Влас угрюмо посмотрел ещё раз на чужака, так нагло посмевшего нарушить его уединение. Теперь он понял, что такого странного было в старике: одеяние совсем не вязалось с возрастом. В Гранаме все старики летом ходили в одежде, которая по разумению самого Власа устарела лет так пятьдесят назад. Допотопные брюки светло-серого цвета и непременно прямого кроя на широком черном ремне; цветастые и однотонные рубашки с длинными рукавами; иногда даже пиджаки, на ногах сандалии, а на головах – кепки или панамы. Но не соломенные элегантные шляпы, не модные джинсы, не кроссовки и тем паче не крутяцкие солнечные очки. Модные и современные вещи Влас определял враз.

– Могу я говорить начистоту, Влас? – обратился Янус неожиданно для собеседника по имени и, не дождавшись ответа, продолжил. – По роду своей деятельности мне известно многое. Я, к примеру, превосходно информирован о вас и о вашем… э-э… Человеке-Тени.

У Власа потяжелело и похолодело вдруг всё внутри. За ним пришли, его заберут туда, откуда уже нет возврата в реальный мир. Тело напряглось, сжалось в пружину – Влас изготовился бежать. Куда? Неважно. Главное – дальше отсюда, от этого старика, который одет как любой подросток.

– Не-не-не! Не бойся! Не нужно никуда бежать, – Янус выставил перед собой длинные худые руки, упреждая от порыва молодца. Он виновато улыбнулся. – Нужно было не сразу, а постепенно. Подготовить тебя.

Но Влас не думал внимать словам и тем более поддаваться обаянию пусть и пожилого явно чокнутого мужика, но, чёрт дери, что-то ободряющее всё же ощущалось. Гипноз? Всё возможно. Он тряхнул головой.

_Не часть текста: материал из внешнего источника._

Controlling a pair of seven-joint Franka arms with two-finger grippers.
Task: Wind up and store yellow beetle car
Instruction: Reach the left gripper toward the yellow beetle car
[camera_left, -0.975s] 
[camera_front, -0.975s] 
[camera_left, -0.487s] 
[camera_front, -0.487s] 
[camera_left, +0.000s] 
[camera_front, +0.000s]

– Я хочу пригласить тебя, Власий, по доброй воле, – неожиданно выдал старик в соломенной шляпе.

– Чего? Куда? А пенделя тебе не надо? Могу прописать, – угрожающе повысил голос юнец.

Его распирали, нарастая по спирали, два ощущения. Раздражение на то, что незнакомец о нём знал всё, а Влас о незнакомце – ничего. И гнев: полное имя до зубной боли не нравилось его носителю, к тому же в семье уже имелся Власий-старший, и этого было более чем достаточно. Что и говорить, глаза его потемнели, как две червоточины.